In comparison with the new work it has certainly become clear that the "Wallformations", although their image-quality has consistently been emphasized, have an unambiguous sculptural quality. In their case the visual element plays a much smaller part. For example, colours have been used mainly for plastic or architectural reasons. Fundamentally the "Wallformations" are bases to which the human body and the actions that it produces must be added. For this reason their proportions are derived from the body and relate to it, so that they are experienced bodily, they can be read, as it were, by the body. The fact that the new works are flatter and thus less sculptural by no means makes them into pure pictures. If that had been my intention I would have made them flatter still, and not hollow inside, which means that they have to be stiffened and modelled. Besides I would certainly not have stuck to the same basic forms for all seventeen pieces.

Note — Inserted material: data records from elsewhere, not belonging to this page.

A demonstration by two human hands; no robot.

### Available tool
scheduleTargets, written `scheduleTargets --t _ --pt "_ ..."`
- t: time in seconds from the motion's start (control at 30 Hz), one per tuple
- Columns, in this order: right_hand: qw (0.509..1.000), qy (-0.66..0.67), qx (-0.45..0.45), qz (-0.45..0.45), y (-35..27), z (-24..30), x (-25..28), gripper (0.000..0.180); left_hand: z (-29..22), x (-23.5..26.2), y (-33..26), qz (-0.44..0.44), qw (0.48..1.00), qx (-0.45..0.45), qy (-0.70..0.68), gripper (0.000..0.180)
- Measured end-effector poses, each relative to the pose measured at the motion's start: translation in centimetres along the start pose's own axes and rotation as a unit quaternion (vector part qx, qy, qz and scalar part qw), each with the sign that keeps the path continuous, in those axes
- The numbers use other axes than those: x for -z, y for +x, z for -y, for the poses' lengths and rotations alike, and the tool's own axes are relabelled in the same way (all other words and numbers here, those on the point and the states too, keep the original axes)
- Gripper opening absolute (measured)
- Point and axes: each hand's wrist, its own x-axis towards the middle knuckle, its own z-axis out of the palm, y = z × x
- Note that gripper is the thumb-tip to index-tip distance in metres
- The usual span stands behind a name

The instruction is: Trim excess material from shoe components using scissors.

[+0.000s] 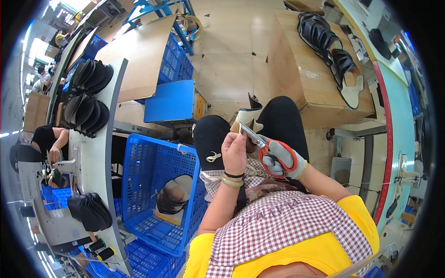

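My bare left hand [234, 152] pinches the lower edge of a cream-and-black shoe upper [247, 116] above my lap. My right hand [288, 158], in a grey-white glove, is closed through the red handles of a pair of scissors [253, 135]. The metal blades point up and to the left, their tips at the piece just above my left fingertips. Whether the blades are cutting into it I cannot make out. Part of the upper's far side is hidden against my dark trousers.
A blue plastic crate [128, 185] with a few pieces inside stands left of my legs. Farther left, a worktable [116, 99] bears stacks of black pieces [88, 116], and a co-worker's hand [54, 154] is at a sewing machine. At right, several uppers [320, 37] line a cardboard box [289, 60].
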Motion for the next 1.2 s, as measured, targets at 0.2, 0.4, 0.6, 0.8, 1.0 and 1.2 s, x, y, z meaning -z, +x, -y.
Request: scheduleTargets --t 0.2,0.4,0.6,0.8,1.0,1.2 --pt "0.999 -0.042 -0.005 0.011 -0.8 0.4 1.3 0.065 -0.1 -0.4 0.0 -0.01 1.0 0.02 0.01 0.005" --pt "0.998 -0.055 -0.009 0.016 -0.7 0.6 1.8 0.067 0.1 0.1 -0.2 0.019 0.999 0.034 0.002 0.005" --pt "0.999 0.037 0.027 -0.002 -1.7 -1.0 1.2 0.068 2.2 -0.1 -1.1 0.018 0.999 0.043 -0.001 0.006" --pt "0.992 0.076 0.094 -0.037 -5.1 -2.3 0.9 0.061 4.2 -2.3 -2.1 0.046 0.992 0.11 -0.03 0.004" --pt "0.993 0.09 0.036 -0.069 -7.2 -2.3 2.2 0.056 4.8 -1.5 -2.2 0.074 0.987 0.14 -0.039 0.002" --pt "0.994 0.088 0.027 -0.06 -7.0 -2.1 3.1 0.049 4.0 -1.9 -2.3 0.06 0.989 0.129 -0.044 0.004"
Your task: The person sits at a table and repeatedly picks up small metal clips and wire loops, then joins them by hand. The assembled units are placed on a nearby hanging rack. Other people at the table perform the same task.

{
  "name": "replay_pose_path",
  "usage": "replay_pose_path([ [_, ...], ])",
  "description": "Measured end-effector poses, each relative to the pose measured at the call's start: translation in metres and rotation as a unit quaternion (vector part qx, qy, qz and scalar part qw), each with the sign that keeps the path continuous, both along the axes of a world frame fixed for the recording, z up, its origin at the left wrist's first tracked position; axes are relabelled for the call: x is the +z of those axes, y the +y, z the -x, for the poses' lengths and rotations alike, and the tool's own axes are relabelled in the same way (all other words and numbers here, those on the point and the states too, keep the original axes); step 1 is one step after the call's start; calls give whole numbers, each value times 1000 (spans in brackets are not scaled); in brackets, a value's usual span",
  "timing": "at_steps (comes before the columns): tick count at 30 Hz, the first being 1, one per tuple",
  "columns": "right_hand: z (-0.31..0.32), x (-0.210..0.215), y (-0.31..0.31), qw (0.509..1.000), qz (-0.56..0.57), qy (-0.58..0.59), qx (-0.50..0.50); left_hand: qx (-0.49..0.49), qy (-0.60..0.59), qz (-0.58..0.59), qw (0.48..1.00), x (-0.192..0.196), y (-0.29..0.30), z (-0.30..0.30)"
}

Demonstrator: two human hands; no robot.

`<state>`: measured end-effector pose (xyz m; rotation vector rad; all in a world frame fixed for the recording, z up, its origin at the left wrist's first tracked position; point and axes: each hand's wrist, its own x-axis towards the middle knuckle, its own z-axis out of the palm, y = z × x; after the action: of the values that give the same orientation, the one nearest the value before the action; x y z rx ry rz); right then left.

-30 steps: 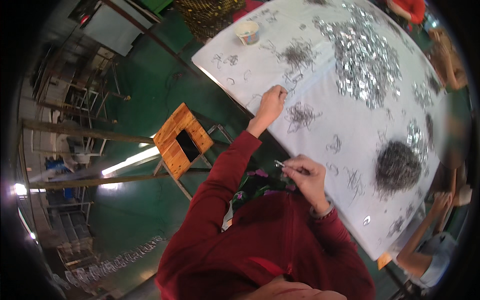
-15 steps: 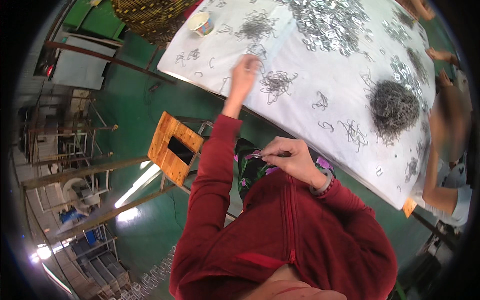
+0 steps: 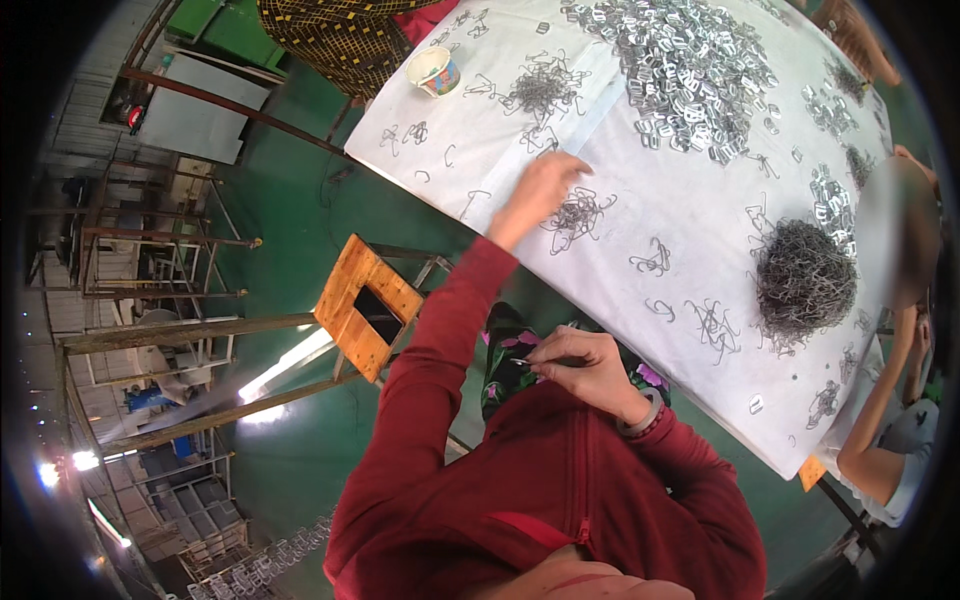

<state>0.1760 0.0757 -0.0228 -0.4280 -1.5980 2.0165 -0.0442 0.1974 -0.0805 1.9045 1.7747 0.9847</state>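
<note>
At the near edge of the white-covered table (image 3: pixel 700 220), the left hand (image 3: pixel 545 190) is extended over the surface, palm downward. Its fingers are partly bent and close together, with the foremost pointing to the right; whether anything is gripped beneath them cannot be told, nor whether the fingertips touch the cloth. Immediately beside this hand lies a small cluster of bent wires (image 3: pixel 578 222), loosely tangled.

The right hand (image 3: pixel 585 370) is off the table, in front of the torso and above the lap. Thumb and forefinger are pressed together on a small metal piece (image 3: pixel 519 362), which projects from the fingertips toward the left; its full shape is hidden by the grip. A pale bangle (image 3: pixel 650 412) is on the right wrist.

On the cloth, farther from the person, lies a broad heap of flat metal buckles (image 3: pixel 700 90). A dense dark ball of wire hooks (image 3: pixel 807 275) is at the right, with some buckles adjoining it. One single buckle (image 3: pixel 756 404) lies apart, near the right-hand corner. A paper cup (image 3: pixel 446 80) stands toward the left corner.

Left of the table is a wooden stool (image 3: pixel 342 285), bearing a dark flat rectangular object (image 3: pixel 379 315). A co-worker's bare arm (image 3: pixel 875 430) shows at the right.
</note>
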Motion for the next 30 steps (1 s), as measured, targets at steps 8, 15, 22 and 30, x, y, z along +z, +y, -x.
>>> replay_pose_path([
  [8,1,0,10,1000,16,1,4,-55,116,87,988,2,8,63],
  [15,5,5,6,1000,7,-9,17,-69,178,13,982,-13,-18,66],
  [22,9,9,-4,999,-40,-2,-7,28,182,-34,982,-29,-45,66],
  [30,6,-2,-3,999,50,9,-11,174,-112,-9,978,17,-85,30],
])
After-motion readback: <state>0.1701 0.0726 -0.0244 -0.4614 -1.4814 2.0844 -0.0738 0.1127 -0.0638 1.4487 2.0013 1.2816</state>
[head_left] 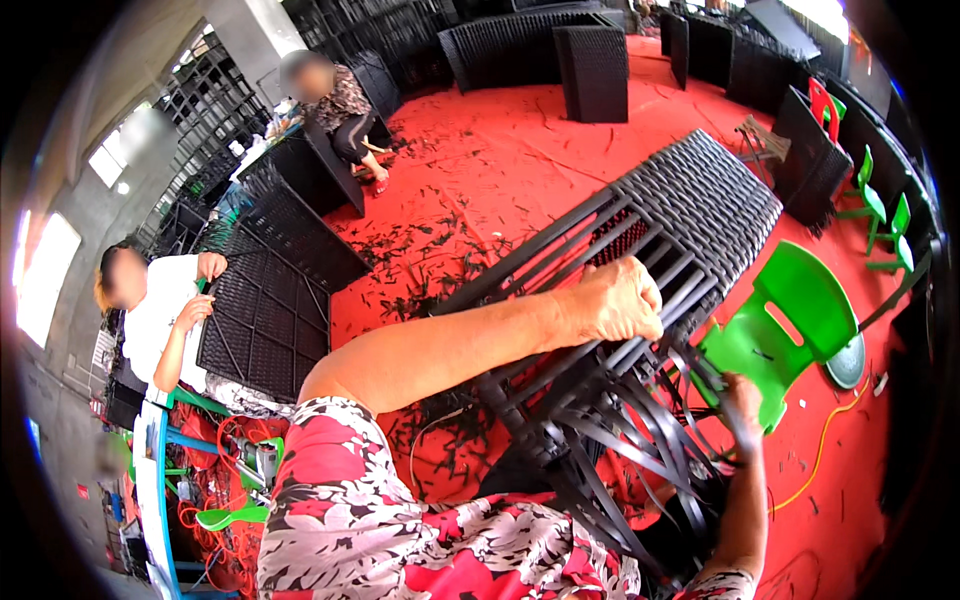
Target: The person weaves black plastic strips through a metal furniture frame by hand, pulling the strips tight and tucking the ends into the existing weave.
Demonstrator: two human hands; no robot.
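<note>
A black wicker furniture frame [700, 205] lies slantwise before me, its far part closely woven and its near part bare bars. My left hand [622, 300] is closed in a fist over these bars; whatever lies inside its fingers is hidden. Loose flat black strips [640, 430] hang in a bunch from the near end of the frame. Lower and to the right, my right hand [742, 405] is beside these strips, in front of a small green plastic chair [815, 300]. Motion blurs its fingers, so its grip does not show.
Black offcuts litter the red floor [480, 150]. At left, a person in white [165, 300] handles a black woven panel [265, 310]; another person [340, 105] sits farther back. Woven pieces [592, 75] stand behind. A yellow cord [820, 470] runs at right.
</note>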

And so I was also concerned to relativize image-quality. In the spirit of my maxim "Pictures are in your head" I have no reason to make pictures, but I want to create conditions that produce a mental image. In my works I am concerned with an invocation of our conception of works that has to be heard by the viewer. The image can be created only in dialogue. But this act of creation is unthinkable as art if one does not attempt to define what an 'image' is in the first place. For this reason I tried in the manner that I have described to keep my work balanced between the traditional modes of description: picture, sculpture or storage form.